There are several ways to make code asynchronous in JavaScript, allowing tasks to be executed concurrently without blocking the main thread. Here are some common techniques:

  1. Callbacks:
  • Callbacks are functions passed as arguments to other functions and executed once the asynchronous operation completes. They're commonly used in older JavaScript code and are still prevalent in many libraries and frameworks.
  1. Promises:
  • Promises provide a more structured way to handle asynchronous operations in JavaScript. They represent a value that may be available now, in the future, or never. Promises allow chaining of asynchronous operations and make error handling more straightforward.
  1. Async/Await:
  • Introduced in ES2017, async/await is a modern syntax for handling asynchronous code. It allows writing asynchronous code in a synchronous style, making it more readable and easier to understand. The async keyword is used to define a function that returns a promise, and the await keyword is used to pause the execution of the function until a promise is resolved.
  1. Event Emitters:
  • Event emitters provide a mechanism for asynchronous communication between different parts of an application. They allow registering event listeners for specific events and emitting events to trigger those listeners asynchronously.
  1. Web Workers:
  • Web Workers are a browser feature that allows running JavaScript code in background threads separate from the main execution thread. They're commonly used for CPU-intensive tasks to prevent blocking the main thread and maintain a responsive user interface.
  1. SetTimeout and SetInterval:
  • The setTimeout and setInterval functions are built-in JavaScript functions that allow scheduling code to run asynchronously after a specified delay or at regular intervals, respectively.

These are some of the main techniques for making code asynchronous in JavaScript. Each approach has its advantages and use cases, and the choice often depends on the specific requirements of the application and personal preference.

What is event loop ?

  • The event loop is a fundamental concept in JavaScript's concurrency model. It's responsible for handling asynchronous operations and ensuring that JavaScript remains single-threaded and non-blocking. Essentially, the event loop continuously checks the call stack and the message queue, moving tasks from the latter to the former when the call stack is empty.

Now let's understand how the event loop works.

  1. Call Stack:

    • The call stack tracks the execution context of currently running functions in JavaScript, operating in a last-in, first-out (LIFO) manner.

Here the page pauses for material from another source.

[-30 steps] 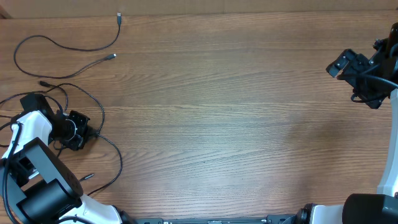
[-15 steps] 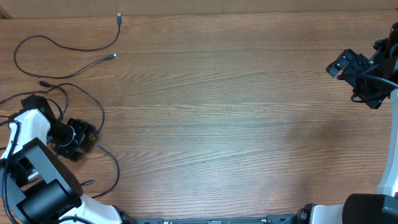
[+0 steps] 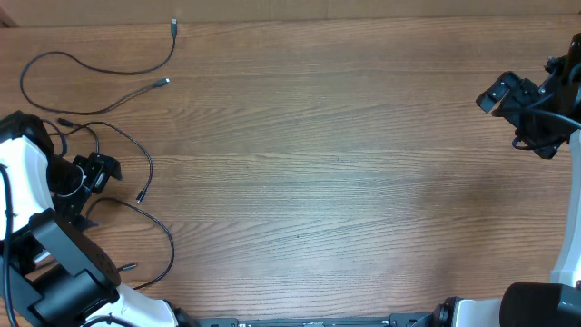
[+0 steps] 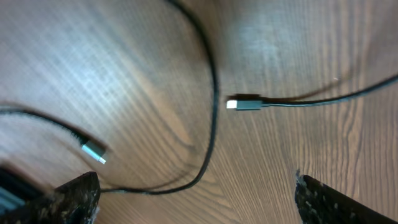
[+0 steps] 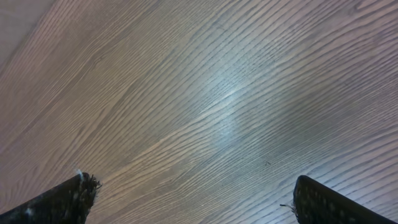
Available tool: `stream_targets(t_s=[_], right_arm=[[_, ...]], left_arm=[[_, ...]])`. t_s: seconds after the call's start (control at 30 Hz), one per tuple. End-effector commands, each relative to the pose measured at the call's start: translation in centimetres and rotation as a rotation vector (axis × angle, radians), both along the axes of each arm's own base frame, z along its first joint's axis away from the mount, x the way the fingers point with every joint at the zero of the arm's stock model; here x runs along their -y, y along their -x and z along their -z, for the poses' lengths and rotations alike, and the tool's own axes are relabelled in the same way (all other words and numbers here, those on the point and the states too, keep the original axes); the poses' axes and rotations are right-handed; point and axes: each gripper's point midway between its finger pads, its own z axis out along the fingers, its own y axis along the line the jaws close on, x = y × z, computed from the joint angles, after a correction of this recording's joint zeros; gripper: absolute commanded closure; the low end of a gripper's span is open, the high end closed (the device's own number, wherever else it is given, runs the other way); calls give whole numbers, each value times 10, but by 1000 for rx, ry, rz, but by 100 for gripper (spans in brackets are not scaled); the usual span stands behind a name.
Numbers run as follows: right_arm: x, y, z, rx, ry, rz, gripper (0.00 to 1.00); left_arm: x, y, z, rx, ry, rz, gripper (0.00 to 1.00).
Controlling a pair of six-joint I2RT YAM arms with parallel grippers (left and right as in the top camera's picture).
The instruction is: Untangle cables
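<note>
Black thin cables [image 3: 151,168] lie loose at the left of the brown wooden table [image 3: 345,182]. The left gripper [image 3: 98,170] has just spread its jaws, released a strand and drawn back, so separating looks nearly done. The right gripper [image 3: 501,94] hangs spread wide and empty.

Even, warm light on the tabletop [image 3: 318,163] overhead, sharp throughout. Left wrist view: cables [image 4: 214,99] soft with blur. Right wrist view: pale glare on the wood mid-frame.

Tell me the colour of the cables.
Black cables, silvery plug tips; left wrist view shows it best.
</note>
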Motion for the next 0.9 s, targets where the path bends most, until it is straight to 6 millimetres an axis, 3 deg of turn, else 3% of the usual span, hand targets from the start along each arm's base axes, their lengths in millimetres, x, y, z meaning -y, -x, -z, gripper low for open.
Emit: stream_targets(t_s=[0.0,0.03,0.2,0.4,0.53,0.73,0.87], right_arm=[[2,-2,-2,9,10,0,0],[2,-2,-3,10,10,0,0],[2,-2,-2,9,10,0,0],[2,-2,-2,9,10,0,0],[2,-2,-3,10,10,0,0],[2,-2,-2,9,10,0,0],[2,-2,-2,9,10,0,0]], left_arm=[[-10,13,-5,-50,-20,-115,0],[-10,18,-5,-66,-16,-132,0],[-7,83,-19,-325,57,-571,0],[-25,106,-30,-284,50,-542,0],[-35,123,-59,-207,-62,-574,0],[-17,137,-103,-72,-163,-597,0],[-5,150,-117,-26,-221,-645,0]])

  2. Task Queue (Message Queue):

    • Asynchronous tasks are queued in the task queue after completion, awaiting execution when the call stack is empty.

  3. Event Loop:

    • The event loop continuously monitors the call stack and task queue, moving tasks from the latter to the former when the call stack is clear, ensuring non-blocking execution.

  4. Execution:

    • When a task is moved from the task queue to the call stack, its associated callback function is executed.

  5. Continuation:

    • Upon completion, the execution context of a task is removed from the call stack, and the event loop continues to monitor for new tasks or events.

What is callback ?

  • A callback function is a function passed into another function as an argument, which is then invoked inside the outer function to complete some kind of routine or action.

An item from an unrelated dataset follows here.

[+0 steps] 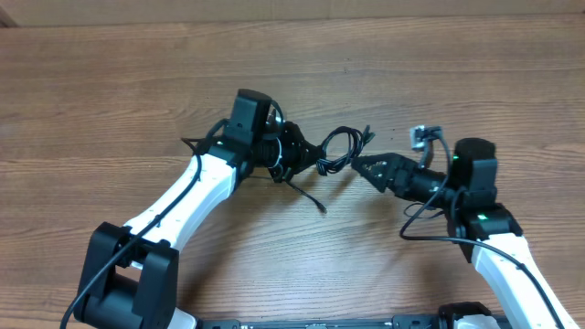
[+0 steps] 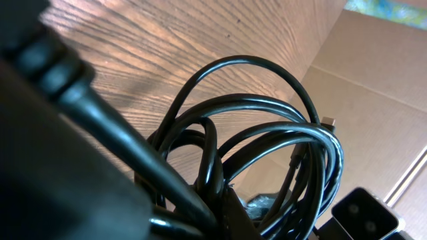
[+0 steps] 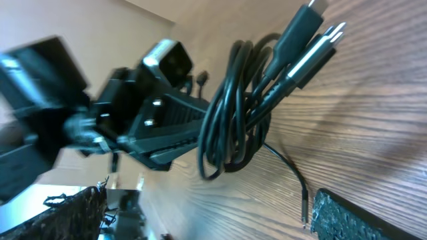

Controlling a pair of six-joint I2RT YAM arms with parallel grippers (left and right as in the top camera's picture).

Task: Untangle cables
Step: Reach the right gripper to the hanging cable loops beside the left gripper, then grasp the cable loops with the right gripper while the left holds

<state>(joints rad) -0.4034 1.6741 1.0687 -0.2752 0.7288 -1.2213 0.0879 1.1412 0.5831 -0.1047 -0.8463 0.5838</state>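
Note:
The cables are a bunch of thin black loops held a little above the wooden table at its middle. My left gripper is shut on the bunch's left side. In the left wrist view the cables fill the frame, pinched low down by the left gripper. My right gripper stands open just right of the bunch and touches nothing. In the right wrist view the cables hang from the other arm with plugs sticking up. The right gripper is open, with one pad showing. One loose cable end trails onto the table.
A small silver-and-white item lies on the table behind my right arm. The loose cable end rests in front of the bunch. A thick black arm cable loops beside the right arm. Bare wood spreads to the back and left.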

  • In JavaScript programming, callbacks are pivotal for managing asynchronous tasks and events. They offer a way to execute code either synchronously or asynchronously, depending on the nature of the operation. Mastering both enables the creation of responsive and efficient JavaScript applications.

  •   //example.
  function fetchData(callback) {
    const data = { id: 1, name: 'John Doe' };
    callback(data);
  }
  // Callback function to handle fetched data
  function handleData(data) {
    console.log('Received data:', data);
  }

  fetchData(handleData);

    This snippet demonstrates the use of a callback function in JavaScript. The fetchData function simulates fetching data and then calls the provided callback function (handleData) with the fetched data. In this example, handleData simply logs the received data to the console. Finally, fetchData is called with handleData as the callback function, indicating that handleData should be invoked once the data is fetched.

  1. Synchronous Callbacks:

  • Synchronous callbacks are executed immediately after the invocation of the outer function, without any intervening asynchronous tasks. They resemble a precise, step-by-step process, much like following a recipe meticulously.

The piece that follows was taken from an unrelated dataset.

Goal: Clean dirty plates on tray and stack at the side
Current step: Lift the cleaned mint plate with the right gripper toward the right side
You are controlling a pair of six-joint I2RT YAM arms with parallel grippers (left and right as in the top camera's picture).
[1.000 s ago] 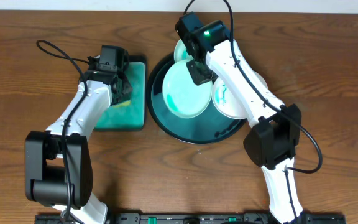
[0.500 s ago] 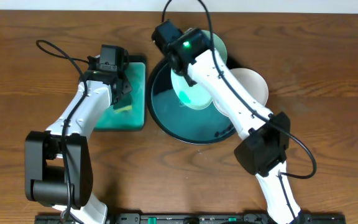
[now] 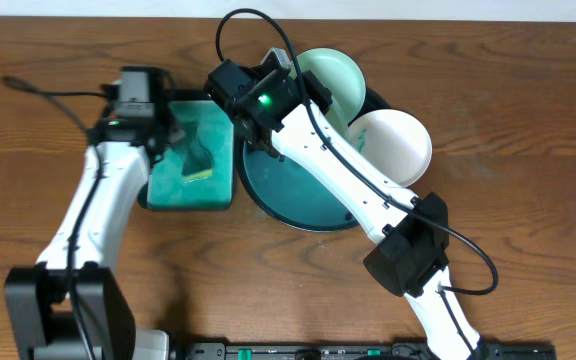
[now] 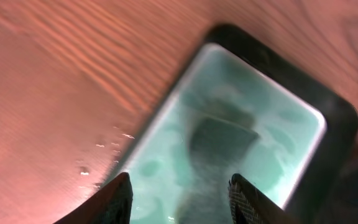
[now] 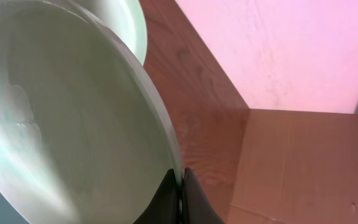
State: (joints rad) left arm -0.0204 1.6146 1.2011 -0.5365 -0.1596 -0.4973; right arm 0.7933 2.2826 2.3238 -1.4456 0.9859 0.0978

  • For instance, if you're baking a cake and setting a timer for 30 minutes before preheating the oven, it's akin to synchronous behavior. Each step follows the previous one directly, without waiting for external factors.

  1. Asynchronous Callbacks:

  • On the flip side, asynchronous callbacks are called after an asynchronous operation has completed. These operations typically involve tasks that take time to finish, such as fetching data from a server or waiting for user input.

  • An asynchronous callback is like planning a party. You send out invitations and don't expect responses immediately. Instead, you carry on with other tasks until replies trickle in over time.

What are web browser APIs?

  • Web browser APIs (Application Programming Interfaces) are a set of tools and protocols provided by web browsers to enable developers to interact with various functionalities of the browser and the underlying operating system. These APIs expose a wide range of capabilities that developers can leverage to create dynamic, interactive, and feature-rich web applications.

Some common categories of web browser APIs.

    • DOM (Document Object Model) API: This API allows developers to manipulate the structure and content of web pages dynamically. It provides methods and properties to access, create, modify, and delete HTML elements and their attributes.

      • Web APIs: These APIs provide access to various web-related features such as fetching resources over the network (e.g., XMLHttpRequest, fetch API), interacting with servers (e.g., WebSocket API), and storing data locally (e.g., Web Storage API, IndexedDB API).

      • Geo location API: This API allows web applications to access the user's geographic location. It provides methods for retrieving the user's current location using GPS or other location information sources.

      • Device APIs: These APIs enable web applications to interact with device hardware and sensors. Examples include the Device Orientation API for accessing accelerometer and gyroscope data, the Battery Status API for checking the device's battery level, and the MediaDevices API for accessing cameras and microphones.

      • Storage APIs: Web browsers provide APIs for storing data locally on the user's device. Examples include the localStorage and sessionStorage APIs for storing key-value pairs in the browser's storage, and the IndexedDB API for storing structured data in a more powerful database-like manner.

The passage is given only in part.